• _Work to be completed_
Below is a listing; repeat exactly the lines from the one containing "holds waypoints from" to the one containing "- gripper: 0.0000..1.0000", both included.

• _Data shown_

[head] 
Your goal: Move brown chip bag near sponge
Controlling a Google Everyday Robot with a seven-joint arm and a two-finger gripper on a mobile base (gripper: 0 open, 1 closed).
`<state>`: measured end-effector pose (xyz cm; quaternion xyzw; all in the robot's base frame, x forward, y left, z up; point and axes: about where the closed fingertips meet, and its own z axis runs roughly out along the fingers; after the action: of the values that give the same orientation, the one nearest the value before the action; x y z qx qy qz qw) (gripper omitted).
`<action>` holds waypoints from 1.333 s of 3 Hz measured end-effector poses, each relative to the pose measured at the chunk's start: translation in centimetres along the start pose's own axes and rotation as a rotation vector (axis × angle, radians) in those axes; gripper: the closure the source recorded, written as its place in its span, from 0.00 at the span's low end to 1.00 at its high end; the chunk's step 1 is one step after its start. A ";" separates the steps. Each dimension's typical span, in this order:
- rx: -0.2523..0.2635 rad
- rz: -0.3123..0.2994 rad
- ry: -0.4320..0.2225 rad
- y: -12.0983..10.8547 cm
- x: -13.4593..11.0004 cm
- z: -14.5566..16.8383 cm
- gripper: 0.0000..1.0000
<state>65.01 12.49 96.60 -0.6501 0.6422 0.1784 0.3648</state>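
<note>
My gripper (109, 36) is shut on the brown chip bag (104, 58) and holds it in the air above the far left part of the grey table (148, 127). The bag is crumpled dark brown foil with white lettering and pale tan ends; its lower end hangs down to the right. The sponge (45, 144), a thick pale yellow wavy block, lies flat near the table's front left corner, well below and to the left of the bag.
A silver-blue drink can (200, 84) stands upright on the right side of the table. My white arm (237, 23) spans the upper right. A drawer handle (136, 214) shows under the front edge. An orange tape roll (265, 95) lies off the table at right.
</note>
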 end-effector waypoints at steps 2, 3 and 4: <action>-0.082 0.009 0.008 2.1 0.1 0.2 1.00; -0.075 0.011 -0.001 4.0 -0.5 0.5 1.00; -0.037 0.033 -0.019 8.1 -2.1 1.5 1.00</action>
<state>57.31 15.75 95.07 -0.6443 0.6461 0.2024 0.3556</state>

• _Answer for the task_
`<action>` holds waypoints from 1.333 s of 3 Hz measured end-effector poses, each relative to the pose measured at the chunk's start: translation in centimetres along the start pose's own axes and rotation as a rotation vector (axis × angle, radians) in those axes; gripper: the closure the source recorded, written as its place in its span, from 0.00 at the span's low end to 1.00 at its high end; the chunk's step 1 is one step after its start. A ";" separates the steps. Each dimension's typical span, in this order:
- rx: -0.2523..0.2635 rad
- rz: -0.3123..0.2994 rad
- ry: -0.4320..0.2225 rad
- y: -12.0983..10.8547 cm
- x: -13.4593..11.0004 cm
- z: -14.5566..16.8383 cm
- gripper: 0.0000..1.0000

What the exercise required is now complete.